YOUR TASK
An exact transcription of every record below is required, with the pictures left out.

DATA SUPPLIED

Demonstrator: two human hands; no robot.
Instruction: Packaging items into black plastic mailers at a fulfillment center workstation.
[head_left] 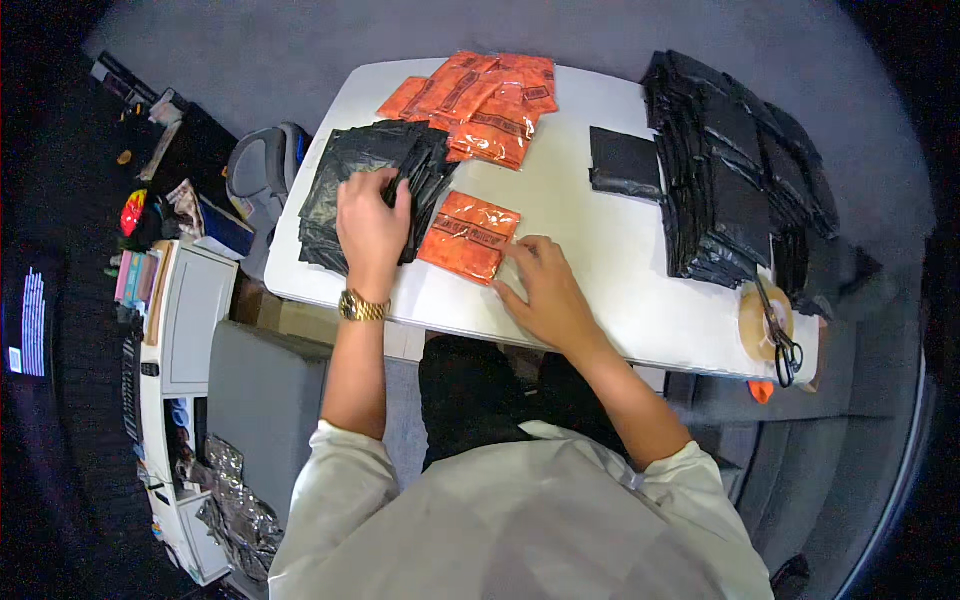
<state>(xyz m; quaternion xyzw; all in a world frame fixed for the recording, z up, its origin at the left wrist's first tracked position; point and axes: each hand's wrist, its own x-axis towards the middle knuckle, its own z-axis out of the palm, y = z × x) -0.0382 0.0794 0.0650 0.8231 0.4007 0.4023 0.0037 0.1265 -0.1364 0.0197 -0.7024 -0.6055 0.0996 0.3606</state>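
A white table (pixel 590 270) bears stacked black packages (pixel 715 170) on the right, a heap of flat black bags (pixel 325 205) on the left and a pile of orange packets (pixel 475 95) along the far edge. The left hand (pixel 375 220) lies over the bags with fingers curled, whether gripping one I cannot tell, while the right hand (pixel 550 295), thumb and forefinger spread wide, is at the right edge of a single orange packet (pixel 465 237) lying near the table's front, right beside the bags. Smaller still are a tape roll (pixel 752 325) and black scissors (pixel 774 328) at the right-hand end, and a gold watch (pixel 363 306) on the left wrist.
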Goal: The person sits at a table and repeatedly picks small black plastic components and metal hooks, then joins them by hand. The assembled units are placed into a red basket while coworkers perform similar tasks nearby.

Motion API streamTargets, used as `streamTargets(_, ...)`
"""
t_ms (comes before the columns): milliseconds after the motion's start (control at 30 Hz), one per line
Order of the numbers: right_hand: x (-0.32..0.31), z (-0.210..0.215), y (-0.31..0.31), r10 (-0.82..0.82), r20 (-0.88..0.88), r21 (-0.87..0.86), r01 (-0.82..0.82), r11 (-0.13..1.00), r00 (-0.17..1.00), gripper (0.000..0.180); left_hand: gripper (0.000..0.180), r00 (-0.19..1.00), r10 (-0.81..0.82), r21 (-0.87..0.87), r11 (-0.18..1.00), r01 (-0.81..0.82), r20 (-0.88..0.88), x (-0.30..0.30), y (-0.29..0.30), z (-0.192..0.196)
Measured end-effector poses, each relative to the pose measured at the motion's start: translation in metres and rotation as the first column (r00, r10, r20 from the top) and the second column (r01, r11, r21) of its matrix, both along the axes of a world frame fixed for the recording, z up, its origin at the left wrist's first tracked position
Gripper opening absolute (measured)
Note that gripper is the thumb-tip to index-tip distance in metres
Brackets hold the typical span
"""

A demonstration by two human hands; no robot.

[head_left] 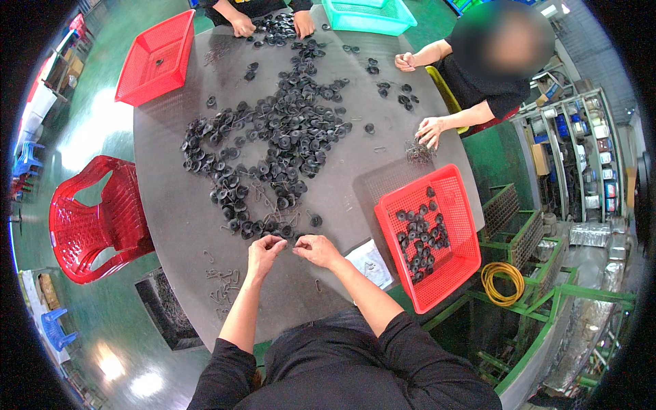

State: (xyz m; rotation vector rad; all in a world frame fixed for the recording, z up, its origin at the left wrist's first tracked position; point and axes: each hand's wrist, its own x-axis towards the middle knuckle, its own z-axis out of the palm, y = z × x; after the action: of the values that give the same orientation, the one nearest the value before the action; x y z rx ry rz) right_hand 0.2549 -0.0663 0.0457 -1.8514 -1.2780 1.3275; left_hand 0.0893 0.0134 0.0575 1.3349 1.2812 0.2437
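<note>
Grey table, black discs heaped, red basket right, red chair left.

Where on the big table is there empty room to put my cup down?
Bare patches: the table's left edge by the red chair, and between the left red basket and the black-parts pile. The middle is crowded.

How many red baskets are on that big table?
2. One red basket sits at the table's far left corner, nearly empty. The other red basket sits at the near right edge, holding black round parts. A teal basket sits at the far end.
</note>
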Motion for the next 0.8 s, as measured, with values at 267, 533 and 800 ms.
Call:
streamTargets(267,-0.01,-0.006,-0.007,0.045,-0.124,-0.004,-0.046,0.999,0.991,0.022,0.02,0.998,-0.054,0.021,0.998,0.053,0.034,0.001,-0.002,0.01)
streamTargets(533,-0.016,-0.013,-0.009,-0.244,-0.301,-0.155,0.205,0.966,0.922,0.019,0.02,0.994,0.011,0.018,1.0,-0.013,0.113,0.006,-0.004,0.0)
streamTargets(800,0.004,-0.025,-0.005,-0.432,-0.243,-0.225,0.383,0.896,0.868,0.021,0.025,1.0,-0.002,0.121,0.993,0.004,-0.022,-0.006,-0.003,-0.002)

PROBLEM SOLUTION
Demonstrator: two human hands; no robot.
Instruction: Packaging items into black plastic mailers at a fulfillment center workstation.
[head_left] 
<state>(xyz m; quaternion xyzw; all in a world frame fixed for the recording, z up, its origin at the left wrist's first tracked position; point and axes: each hand's wrist, its own x-axis towards the middle knuckle, its own z-axis out of the palm, y = z × x) -0.0382 0.0794 0.0650 0.8231 0.4007 0.4023 0.0037 0.1265 -0.1364 0.0197 -0.7024 -0.6055 0.0996 0.3606</state>
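A white table (pixel 590 270) bears stacked black packages (pixel 715 170) on the right, a heap of flat black bags (pixel 325 205) on the left and a pile of orange packets (pixel 475 95) along the far edge. The left hand (pixel 375 220) lies over the bags with fingers curled, whether gripping one I cannot tell, while the right hand (pixel 550 295), thumb and forefinger spread wide, is at the right edge of a single orange packet (pixel 465 237) lying near the table's front, right beside the bags. Smaller still are a tape roll (pixel 752 325) and black scissors (pixel 774 328) at the right-hand end, and a gold watch (pixel 363 306) on the left wrist.
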Goal: The person sits at a table and repeatedly picks small black plastic components and metal hooks, then joins them by hand. The assembled units are placed into a red basket while coworkers perform similar tasks nearby.

Motion API streamTargets, used as `streamTargets(_, ...)`
"""
t_ms (comes before the columns): milliseconds after the motion's start (control at 30 Hz), one per line
Order of the numbers: right_hand: x (-0.32..0.31), z (-0.210..0.215), y (-0.31..0.31), r10 (-0.82..0.82), r20 (-0.88..0.88), r21 (-0.87..0.86), r01 (-0.82..0.82), r11 (-0.13..1.00), r00 (-0.17..1.00), gripper (0.000..0.180); left_hand: gripper (0.000..0.180), r00 (-0.19..1.00), r10 (-0.81..0.82), r21 (-0.87..0.87), r11 (-0.18..1.00), r01 (-0.81..0.82), r20 (-0.88..0.88), x (-0.30..0.30), y (-0.29..0.30), z (-0.192..0.196)
Measured end-effector poses, each relative to the pose measured at the motion's start: translation in metres and rotation as the first column (r00, r10, r20 from the top) and the second column (r01, r11, r21) of its matrix, both along the axes of a world frame fixed for the recording, z up, its origin at the left wrist's first tracked position
Gripper opening absolute (measured)
Note that gripper is the thumb-tip to index-tip distance in metres
Brackets hold the typical span
"""

A demonstration by two human hands; no robot.

[head_left] 

State: (xyz m; rotation vector rad; all in a world frame fixed for the recording, z up, its origin at the left wrist's first tracked position; point and axes: each hand's wrist, its own x-axis towards the middle knuckle, its own z-axis out of the palm, y = z × x; after the action: of the values that give the same orientation, the one nearest the value before the action; x y z rx ry rz) right_hand 0.2549 -0.0663 0.0457 -1.8514 -1.2780 1.3275; left_hand 0.0893 0.0134 0.0575 1.3349 1.2812 0.2437
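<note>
Grey table, black discs heaped, red basket right, red chair left.

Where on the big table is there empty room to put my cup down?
Bare patches: the table's left edge by the red chair, and between the left red basket and the black-parts pile. The middle is crowded.

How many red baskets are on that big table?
2. One red basket sits at the table's far left corner, nearly empty. The other red basket sits at the near right edge, holding black round parts. A teal basket sits at the far end.
</note>
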Motion for the next 0.8 s, as measured, with values at 267, 533 and 800 ms.
Call:
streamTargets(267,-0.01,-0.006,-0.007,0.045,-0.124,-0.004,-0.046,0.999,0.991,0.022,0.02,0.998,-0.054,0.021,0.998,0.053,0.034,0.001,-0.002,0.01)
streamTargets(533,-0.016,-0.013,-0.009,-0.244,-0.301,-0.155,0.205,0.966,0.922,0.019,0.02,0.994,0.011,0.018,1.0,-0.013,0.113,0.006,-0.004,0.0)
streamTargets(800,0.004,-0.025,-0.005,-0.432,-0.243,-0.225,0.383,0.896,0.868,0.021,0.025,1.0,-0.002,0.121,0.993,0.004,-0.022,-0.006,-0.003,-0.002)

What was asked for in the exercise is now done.